What are repair cafés?
Kirjoittanut: Saana Keränen - tiimistä FLIP Solutions.
Not too far in the past it was still the norm to always try and fix what is broken. People would sew new buttons to their shirts, glue together broken furniture or take their appliances to a shop to be fixed. Neighbours and friends would help each other and pass on knowledge on how to repair things. Today, a lot of that has changed. It’s often cheaper and for sure easier to just throw away what is broken and get something new to replace it. It’s become so normal that most people don’t question it at all, even though when you start to think about it it’s clear that it doesn’t make any sense. Personally, I have tried to stay aware of environmental issues for years already, but this specific topic has only really occurred to me recently. In this essay I will talk about why this is happening and how it has affected the world. In addition, I want to research about ways to try and fix it and even finding business opportunities connected to it.
The first problem this throw away culture creates is an obvious one, the waste. Landfills are overflowing and even though there are a lot of efforts to recycling, most things cannot be efficiently recycled. Electronic waste especially is a huge problem. For a while already it has been the fastest growing waste stream in the EU and under 40% of it is recycled in any way. Large household appliances make up over 50% of all electronic waste and these things taking up a lot of space in landfills is not even the biggest problem. Most electronics contain toxins that are harmful for both humans and the environment.
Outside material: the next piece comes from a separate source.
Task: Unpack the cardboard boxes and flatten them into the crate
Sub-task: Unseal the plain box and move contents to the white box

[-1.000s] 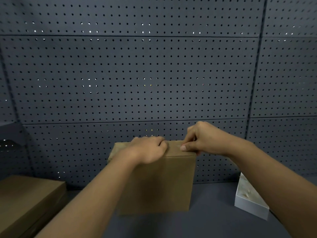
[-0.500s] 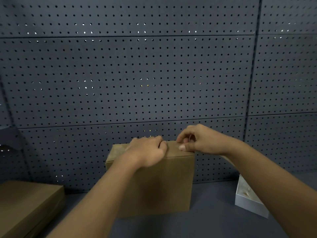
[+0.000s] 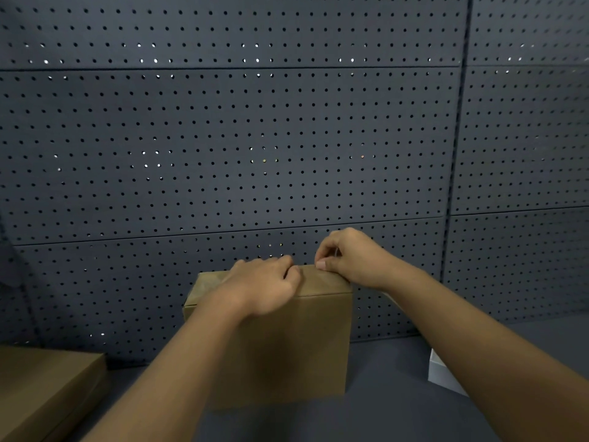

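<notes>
A closed brown cardboard box (image 3: 306,346) stands upright on the dark shelf, close to the pegboard wall. My left hand (image 3: 261,285) lies on its top with the fingers curled over the middle of the lid. My right hand (image 3: 347,258) is at the top's far right edge, thumb and fingertips pinched together on something thin there; what it pinches is too small to tell. A second flat cardboard box (image 3: 44,387) lies at the lower left.
A grey perforated pegboard wall (image 3: 255,138) fills the back. A white box (image 3: 443,374) sits at the right, partly hidden behind my right forearm. The dark shelf surface (image 3: 376,419) runs along the bottom.
My right hand has lifted slightly and shifted left along the box's top edge, with its fingers drawn into a tighter pinch. The left hand has stayed on the lid.
</notes>
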The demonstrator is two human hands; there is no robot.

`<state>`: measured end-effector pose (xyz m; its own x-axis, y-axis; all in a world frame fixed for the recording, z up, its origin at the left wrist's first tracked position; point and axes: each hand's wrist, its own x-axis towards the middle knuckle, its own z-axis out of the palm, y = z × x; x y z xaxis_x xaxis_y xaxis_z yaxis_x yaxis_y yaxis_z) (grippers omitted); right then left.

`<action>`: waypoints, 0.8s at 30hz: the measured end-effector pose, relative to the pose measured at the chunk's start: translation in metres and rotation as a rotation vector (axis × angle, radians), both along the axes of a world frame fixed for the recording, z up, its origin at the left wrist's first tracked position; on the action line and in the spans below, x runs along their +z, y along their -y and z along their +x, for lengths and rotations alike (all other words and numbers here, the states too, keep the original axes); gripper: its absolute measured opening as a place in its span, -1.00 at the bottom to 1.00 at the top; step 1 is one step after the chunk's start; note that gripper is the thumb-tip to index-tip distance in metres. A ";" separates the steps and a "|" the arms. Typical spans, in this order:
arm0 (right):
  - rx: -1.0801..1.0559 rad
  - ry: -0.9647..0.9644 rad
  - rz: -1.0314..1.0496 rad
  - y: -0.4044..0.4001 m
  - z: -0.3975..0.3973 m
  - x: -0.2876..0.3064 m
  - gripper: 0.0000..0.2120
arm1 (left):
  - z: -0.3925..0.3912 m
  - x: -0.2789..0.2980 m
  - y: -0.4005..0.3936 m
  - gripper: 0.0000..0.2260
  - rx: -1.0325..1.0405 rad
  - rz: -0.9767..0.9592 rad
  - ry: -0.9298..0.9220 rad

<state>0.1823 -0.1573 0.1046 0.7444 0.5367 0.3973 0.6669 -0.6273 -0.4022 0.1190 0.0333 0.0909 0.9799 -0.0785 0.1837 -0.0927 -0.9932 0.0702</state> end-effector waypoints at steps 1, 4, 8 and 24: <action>-0.011 0.003 -0.019 -0.002 0.000 0.001 -0.94 | 0.000 -0.001 0.000 -0.73 -0.002 0.001 0.006; -0.020 -0.016 -0.031 -0.002 0.000 0.001 -0.93 | 0.000 -0.001 0.000 -0.74 -0.001 0.011 0.013; -0.014 -0.009 -0.011 -0.002 -0.004 -0.002 -0.92 | -0.001 -0.001 0.000 -0.73 0.008 0.004 -0.005; -0.018 -0.005 0.007 0.002 -0.009 -0.001 -0.93 | -0.007 0.003 0.003 -0.72 0.016 0.009 -0.022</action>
The EU has passed multiple legislations to ban harmful chemicals, for example led, but this alone will not solve the problem. (News, European Parliament, 2022)
How quick we are to dispose of things has also affected our environment in a different way, by taking away many local businesses. All kinds of different repair shops use to be very common, and most appliances used to come with a full manual that showed you how the item was built. This meant that anyone with a just a bit of knowledge about the topic could go about figuring out what is wrong and fixing the problem. Now a days most electronics are deliberately built in a way that they cannot be fixed by anyone else than the manufacturer, if even them. This especially is a problem that should interest us entrepreneurs. While big corporations think of more and more ways to make consumers buy more from them, small local companies die off in the process. Like said, a lot of these things are built to be unrepairable so a simple change in mindset won’t do much. But a shift in our consumer habits and culture might change things in the long run.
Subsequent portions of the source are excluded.